**How to complete this task:**
Exact reproduction of the following data is required.

**Records for the exercise:**

┄┄┄┄┄┄┄┄┄┄

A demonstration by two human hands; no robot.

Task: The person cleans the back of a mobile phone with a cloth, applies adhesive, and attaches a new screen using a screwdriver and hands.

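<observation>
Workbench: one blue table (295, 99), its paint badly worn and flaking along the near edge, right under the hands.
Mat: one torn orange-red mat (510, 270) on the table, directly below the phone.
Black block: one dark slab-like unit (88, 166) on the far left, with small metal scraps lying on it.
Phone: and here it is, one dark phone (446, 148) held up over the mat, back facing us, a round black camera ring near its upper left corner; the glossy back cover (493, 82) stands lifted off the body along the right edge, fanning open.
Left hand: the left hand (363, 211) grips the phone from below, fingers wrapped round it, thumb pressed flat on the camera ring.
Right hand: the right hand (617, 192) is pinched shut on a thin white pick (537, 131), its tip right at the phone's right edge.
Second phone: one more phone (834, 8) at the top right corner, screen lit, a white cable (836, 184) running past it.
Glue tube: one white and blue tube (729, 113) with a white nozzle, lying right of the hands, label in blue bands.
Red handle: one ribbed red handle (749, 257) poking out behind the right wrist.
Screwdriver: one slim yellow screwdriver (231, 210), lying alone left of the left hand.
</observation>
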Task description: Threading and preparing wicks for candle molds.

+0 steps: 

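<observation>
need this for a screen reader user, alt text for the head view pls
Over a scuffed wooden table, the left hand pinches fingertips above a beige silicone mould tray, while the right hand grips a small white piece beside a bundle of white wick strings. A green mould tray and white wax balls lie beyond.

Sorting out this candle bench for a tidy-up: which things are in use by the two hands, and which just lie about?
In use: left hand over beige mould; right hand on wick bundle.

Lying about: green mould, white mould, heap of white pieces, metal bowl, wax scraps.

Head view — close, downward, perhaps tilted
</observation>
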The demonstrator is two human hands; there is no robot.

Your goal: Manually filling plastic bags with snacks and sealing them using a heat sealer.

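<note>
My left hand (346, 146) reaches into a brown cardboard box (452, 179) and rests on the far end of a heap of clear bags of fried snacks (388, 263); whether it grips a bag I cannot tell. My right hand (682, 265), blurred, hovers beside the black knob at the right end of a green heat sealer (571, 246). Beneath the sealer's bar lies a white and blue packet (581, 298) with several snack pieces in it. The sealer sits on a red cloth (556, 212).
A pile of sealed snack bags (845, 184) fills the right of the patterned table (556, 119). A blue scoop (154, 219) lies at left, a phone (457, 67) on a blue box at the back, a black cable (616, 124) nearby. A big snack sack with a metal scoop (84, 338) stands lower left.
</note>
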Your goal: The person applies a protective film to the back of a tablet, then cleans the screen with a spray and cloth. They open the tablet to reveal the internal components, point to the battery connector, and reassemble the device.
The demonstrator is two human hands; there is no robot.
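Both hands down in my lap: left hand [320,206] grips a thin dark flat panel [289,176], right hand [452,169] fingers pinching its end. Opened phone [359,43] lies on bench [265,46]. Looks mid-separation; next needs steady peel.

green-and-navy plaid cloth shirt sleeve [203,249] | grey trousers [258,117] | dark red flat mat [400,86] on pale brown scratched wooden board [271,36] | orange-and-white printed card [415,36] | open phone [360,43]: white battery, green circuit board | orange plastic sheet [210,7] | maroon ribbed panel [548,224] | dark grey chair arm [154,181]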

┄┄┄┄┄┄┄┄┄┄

**Response box:**
A demonstration by two human hands; no robot.

Task: The person cleans the back of a mobile phone with a cloth, applies adhesive, and attaches a new screen using a screwdriver and hands.

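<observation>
Workbench: one blue table (295, 99), its paint badly worn and flaking along the near edge, right under the hands.
Mat: one torn orange-red mat (510, 270) on the table, directly below the phone.
Black block: one dark slab-like unit (88, 166) on the far left, with small metal scraps lying on it.
Phone: and here it is, one dark phone (446, 148) held up over the mat, back facing us, a round black camera ring near its upper left corner; the glossy back cover (493, 82) stands lifted off the body along the right edge, fanning open.
Left hand: the left hand (363, 211) grips the phone from below, fingers wrapped round it, thumb pressed flat on the camera ring.
Right hand: the right hand (617, 192) is pinched shut on a thin white pick (537, 131), its tip right at the phone's right edge.
Second phone: one more phone (834, 8) at the top right corner, screen lit, a white cable (836, 184) running past it.
Glue tube: one white and blue tube (729, 113) with a white nozzle, lying right of the hands, label in blue bands.
Red handle: one ribbed red handle (749, 257) poking out behind the right wrist.
Screwdriver: one slim yellow screwdriver (231, 210), lying alone left of the left hand.
</observation>
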Task description: Threading and preparing wicks for candle molds.

+0 steps: 

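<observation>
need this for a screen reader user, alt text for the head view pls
Over a scuffed wooden table, the left hand pinches fingertips above a beige silicone mould tray, while the right hand grips a small white piece beside a bundle of white wick strings. A green mould tray and white wax balls lie beyond.

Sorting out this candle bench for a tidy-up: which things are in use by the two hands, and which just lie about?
In use: left hand over beige mould; right hand on wick bundle.

Lying about: green mould, white mould, heap of white pieces, metal bowl, wax scraps.

Head view — close, downward, perhaps tilted
</observation>
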The demonstrator is two human hands; there is no robot.

Your goal: Manually filling plastic bags with snacks and sealing them using a heat sealer.

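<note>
My left hand (346, 146) reaches into a brown cardboard box (452, 179) and rests on the far end of a heap of clear bags of fried snacks (388, 263); whether it grips a bag I cannot tell. My right hand (682, 265), blurred, hovers beside the black knob at the right end of a green heat sealer (571, 246). Beneath the sealer's bar lies a white and blue packet (581, 298) with several snack pieces in it. The sealer sits on a red cloth (556, 212).
A pile of sealed snack bags (845, 184) fills the right of the patterned table (556, 119). A blue scoop (154, 219) lies at left, a phone (457, 67) on a blue box at the back, a black cable (616, 124) nearby. A big snack sack with a metal scoop (84, 338) stands lower left.
</note>
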Your goal: The person applies a protective film to the back of a tablet, then cleans the screen with a spray and cloth. They open the tablet to reveal the internal components, point to the battery connector, and reassemble the device.
The demonstrator is two human hands; there is no robot.
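Both hands down in my lap: left hand [320,206] grips a thin dark flat panel [289,176], right hand [452,169] fingers pinching its end. Opened phone [359,43] lies on bench [265,46]. Looks mid-separation; next needs steady peel.

green-and-navy plaid cloth shirt sleeve [203,249] | grey trousers [258,117] | dark red flat mat [400,86] on pale brown scratched wooden board [271,36] | orange-and-white printed card [415,36] | open phone [360,43]: white battery, green circuit board | orange plastic sheet [210,7] | maroon ribbed panel [548,224] | dark grey chair arm [154,181]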

The exercise has been carried out completely.